ACTIVITY: Please print all the lines below exactly as they are written.

INPUT DATA:
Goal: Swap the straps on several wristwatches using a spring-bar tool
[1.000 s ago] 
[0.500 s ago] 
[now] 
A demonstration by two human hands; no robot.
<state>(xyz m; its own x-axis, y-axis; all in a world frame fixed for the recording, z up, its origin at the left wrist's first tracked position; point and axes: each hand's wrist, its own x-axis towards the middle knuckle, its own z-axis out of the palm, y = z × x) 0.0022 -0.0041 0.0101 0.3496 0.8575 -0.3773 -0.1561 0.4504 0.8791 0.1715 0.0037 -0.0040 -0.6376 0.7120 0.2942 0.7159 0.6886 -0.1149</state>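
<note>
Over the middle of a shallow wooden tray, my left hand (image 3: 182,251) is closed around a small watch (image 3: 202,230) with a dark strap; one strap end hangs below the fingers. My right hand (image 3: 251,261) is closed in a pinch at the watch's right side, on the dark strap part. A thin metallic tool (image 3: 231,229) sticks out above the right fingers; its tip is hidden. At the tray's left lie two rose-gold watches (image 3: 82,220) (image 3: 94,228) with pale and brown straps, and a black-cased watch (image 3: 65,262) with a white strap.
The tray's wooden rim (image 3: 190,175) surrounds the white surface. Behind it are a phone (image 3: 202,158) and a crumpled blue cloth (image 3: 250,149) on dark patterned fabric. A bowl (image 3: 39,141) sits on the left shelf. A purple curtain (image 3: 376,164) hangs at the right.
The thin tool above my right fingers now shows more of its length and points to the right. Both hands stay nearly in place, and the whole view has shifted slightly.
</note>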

OUTPUT FOR THIS TASK:
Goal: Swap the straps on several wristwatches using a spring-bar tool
[1.000 s ago] 
[0.500 s ago] 
[now] 
A demonstration by two human hands; no robot.
<state>(xyz m; its own x-axis, y-axis; all in a world frame fixed for the recording, z up, its origin at the left wrist's first tracked position; point and axes: each hand's wrist, its own x-axis towards the middle knuckle, its own z-axis out of the palm, y = z × x) 0.0022 -0.0041 0.0101 0.3496 0.8575 -0.3773 -0.1561 0.4504 0.8791 0.1715 0.0037 -0.0040 -0.6376 0.7120 0.2942 0.7159 0.6886 -0.1149</state>
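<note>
Over the middle of a shallow wooden tray, my left hand (image 3: 182,251) is closed around a small watch (image 3: 202,230) with a dark strap; one strap end hangs below the fingers. My right hand (image 3: 251,261) is closed in a pinch at the watch's right side, on the dark strap part. A thin metallic tool (image 3: 231,229) sticks out above the right fingers; its tip is hidden. At the tray's left lie two rose-gold watches (image 3: 82,220) (image 3: 94,228) with pale and brown straps, and a black-cased watch (image 3: 65,262) with a white strap.
The tray's wooden rim (image 3: 190,175) surrounds the white surface. Behind it are a phone (image 3: 202,158) and a crumpled blue cloth (image 3: 250,149) on dark patterned fabric. A bowl (image 3: 39,141) sits on the left shelf. A purple curtain (image 3: 376,164) hangs at the right.
The thin tool above my right fingers now shows more of its length and points to the right. Both hands stay nearly in place, and the whole view has shifted slightly.
</note>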

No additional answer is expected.